By JOHN KANELIS / johnkanelis_92@hotmail.com
President Biden wants to go big on infrastructure repair, renovation and revitalization.
I’m all in.
This gives me a bit of the willies to say this, given the immense amount of money that Biden wants to spend. I realize our debt is mounting. We’re going to run a huge deficit again this fiscal year; given that I am a deficit hawk, that prospect alone gives me the cold sweats.
Here’s the thing: If any president in the past 50-plus years — probably since President Lyndon Baines Johnson left the White House in 1969 — can shepherd legislation through Congress, it is Joseph Robinette Biden Jr.
What might happen? Well, he wants to spend, reportedly, $3 trillion to repair roads, highways, bridges, rail lines, ship channels, airports … all of it.
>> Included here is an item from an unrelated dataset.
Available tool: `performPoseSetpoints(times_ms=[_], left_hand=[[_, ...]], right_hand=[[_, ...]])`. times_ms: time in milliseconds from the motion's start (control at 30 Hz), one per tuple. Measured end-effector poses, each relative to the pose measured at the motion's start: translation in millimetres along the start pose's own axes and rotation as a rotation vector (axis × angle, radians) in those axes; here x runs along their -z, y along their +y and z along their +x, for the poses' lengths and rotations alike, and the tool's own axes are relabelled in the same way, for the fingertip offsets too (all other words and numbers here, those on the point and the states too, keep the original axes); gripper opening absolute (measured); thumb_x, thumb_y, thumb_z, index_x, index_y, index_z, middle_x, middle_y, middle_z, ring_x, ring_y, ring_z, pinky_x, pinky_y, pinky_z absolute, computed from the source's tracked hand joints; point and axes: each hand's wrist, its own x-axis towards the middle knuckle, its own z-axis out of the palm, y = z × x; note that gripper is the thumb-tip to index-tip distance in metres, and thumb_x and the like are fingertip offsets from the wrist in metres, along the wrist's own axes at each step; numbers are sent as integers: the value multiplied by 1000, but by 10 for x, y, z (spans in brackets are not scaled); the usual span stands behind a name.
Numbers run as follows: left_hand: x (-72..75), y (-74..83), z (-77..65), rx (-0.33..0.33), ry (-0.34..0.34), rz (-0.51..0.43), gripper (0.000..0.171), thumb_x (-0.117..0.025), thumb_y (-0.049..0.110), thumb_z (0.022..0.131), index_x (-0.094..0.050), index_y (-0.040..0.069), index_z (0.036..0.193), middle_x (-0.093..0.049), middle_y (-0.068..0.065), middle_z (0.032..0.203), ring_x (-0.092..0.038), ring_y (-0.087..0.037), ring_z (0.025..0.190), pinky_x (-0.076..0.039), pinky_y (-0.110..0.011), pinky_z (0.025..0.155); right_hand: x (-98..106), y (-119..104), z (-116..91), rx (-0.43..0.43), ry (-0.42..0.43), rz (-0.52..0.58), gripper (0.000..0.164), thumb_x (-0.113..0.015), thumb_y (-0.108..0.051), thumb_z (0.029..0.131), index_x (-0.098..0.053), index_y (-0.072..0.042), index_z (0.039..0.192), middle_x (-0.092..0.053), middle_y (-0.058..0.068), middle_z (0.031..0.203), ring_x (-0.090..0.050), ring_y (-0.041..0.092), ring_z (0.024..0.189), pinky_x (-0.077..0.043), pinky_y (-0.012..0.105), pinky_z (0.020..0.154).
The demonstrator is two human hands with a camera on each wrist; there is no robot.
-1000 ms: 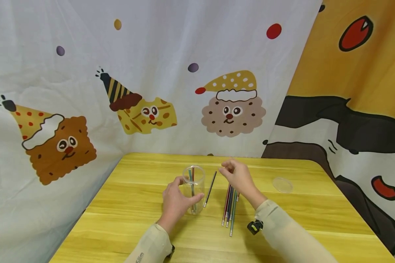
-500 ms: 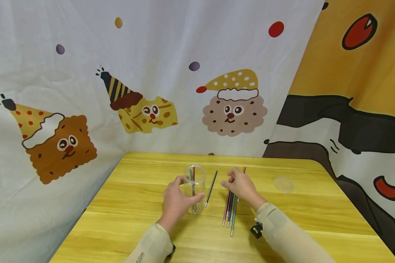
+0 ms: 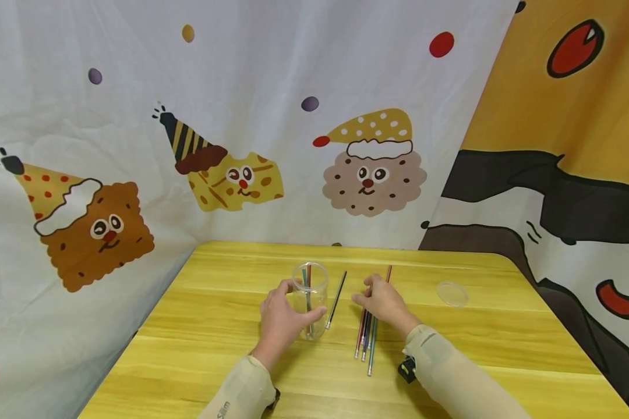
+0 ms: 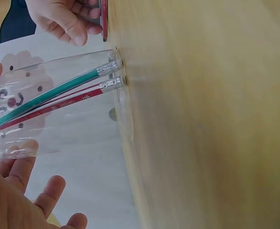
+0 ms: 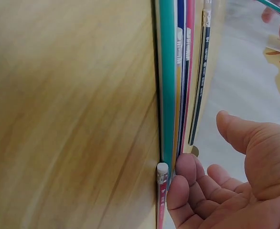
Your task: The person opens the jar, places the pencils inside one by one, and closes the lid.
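Note:
In the head view my left hand (image 3: 283,320) grips a clear plastic jar (image 3: 320,295) standing upright on the table. Inside the jar lean a teal pencil (image 4: 49,94) and a red pencil (image 4: 66,101), eraser ends down. My right hand (image 3: 388,302) is over a bundle of pencils (image 3: 372,349) lying to the right of the jar. In the right wrist view its loosely bent fingertips touch the bundle, while the thumb stands apart. A red pencil with a white eraser (image 5: 162,169) lies beside those fingers. Between jar and bundle lies a single dark pencil (image 3: 336,299).
A clear round lid (image 3: 453,294) lies on the wooden table (image 3: 503,337), right of my right hand. Behind the table hangs a white cloth (image 3: 241,70) printed with cartoon figures.
My right hand has come down and nearer, from beyond the bundle onto the pencils. A red pencil's end now shows past that hand. The left hand and jar have stayed put.

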Motion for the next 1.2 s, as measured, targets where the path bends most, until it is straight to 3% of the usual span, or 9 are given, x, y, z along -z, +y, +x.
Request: performPoseSetpoints(times_ms=[367, 667, 967, 1200], left_hand=[[7, 13, -2, 5, 4, -5, 77, -99, 52, 70, -65, 22, 132, -68, -4, 132, -54, -40, 134, -43, -66, 111], [6, 13, 1, 5, 10, -8, 79, -100, 52, 69, -65, 22, 133, -68, -4, 133, -54, -42, 134, -45, -66, 110], [14, 15, 2, 4, 12, -6, 78, -100, 50, 69, -65, 21, 132, -68, -4, 132, -55, -41, 134, -43, -68, 111], [2, 20, -2, 3, 10, -3, 77, -100, 50, 69, -65, 22, 132, -68, -4, 132, -55, -41, 134, -43, -67, 111]], right_hand=[[-33, -1, 14, -1, 1, 0, 59, -78, -36, 99, -58, -1, 142, -75, 12, 117, -73, 24, 96, -63, 43, 82], [-19, 75, 0, 13, 2, 6, 55, -77, -34, 100, -59, 1, 139, -70, 9, 104, -63, 19, 83, -53, 33, 70], [2, 187, -27, 117, 32, 31, 40, -73, -8, 101, -60, 2, 137, -70, 10, 100, -63, 18, 80, -53, 32, 67], [47, 254, -61, 73, 41, 43, 42, -70, 12, 94, -62, 2, 134, -65, 10, 97, -58, 18, 79, -50, 26, 62]])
Whereas his predecessor, Donald Trump, talked a good game about infrastructure repair, he was, as NY Times columnist Maureen Dowd noted, more interested in “frittering away his days hitting the links and tweet-trashing Bette Midler.”
Opinion | Joe Biden Should Just Give It a Go – The New York Times (nytimes.com)
Trump couldn’t legislate his way out of a wet paper bag. President Biden stepped out of the legislative mold into the executive branch of government in 2009 when he became vice president in the Obama administration. Now he is The Man, the chief exec, head of state, head of government, commander in chief. However, he hasn’t forgotten the legislative skills he learned in 36 years serving in the U.S. Senate.
What else might happen? There will be jobs handed out to hundreds of thousands of Americans who have seen their livelihoods vanish in this COVID era. I cannot, and I damn sure won’t try to, predict that all those jobs will generate enough of a tax boost to reduce the deficit and carve into the debt, but we’ve traipsed down this road before.
In 2009, Barack Obama inherited an economy in collapse. He and Vice President Biden managed to persuade Congress to enact an economic relief package that jump-started the economy. They did so over the objection of damn near every Republican this side of Ronald Reagan’s grave. The package worked. It got the job done. The economy revived. Oh, and the deficit whittled its way down to about two-thirds of what it was when Obama and Biden took office.
Can history repeat itself? Maybe it can. My hunch is that President Biden is willing to go big on infrastructure reform.
Go for it, Mr. President.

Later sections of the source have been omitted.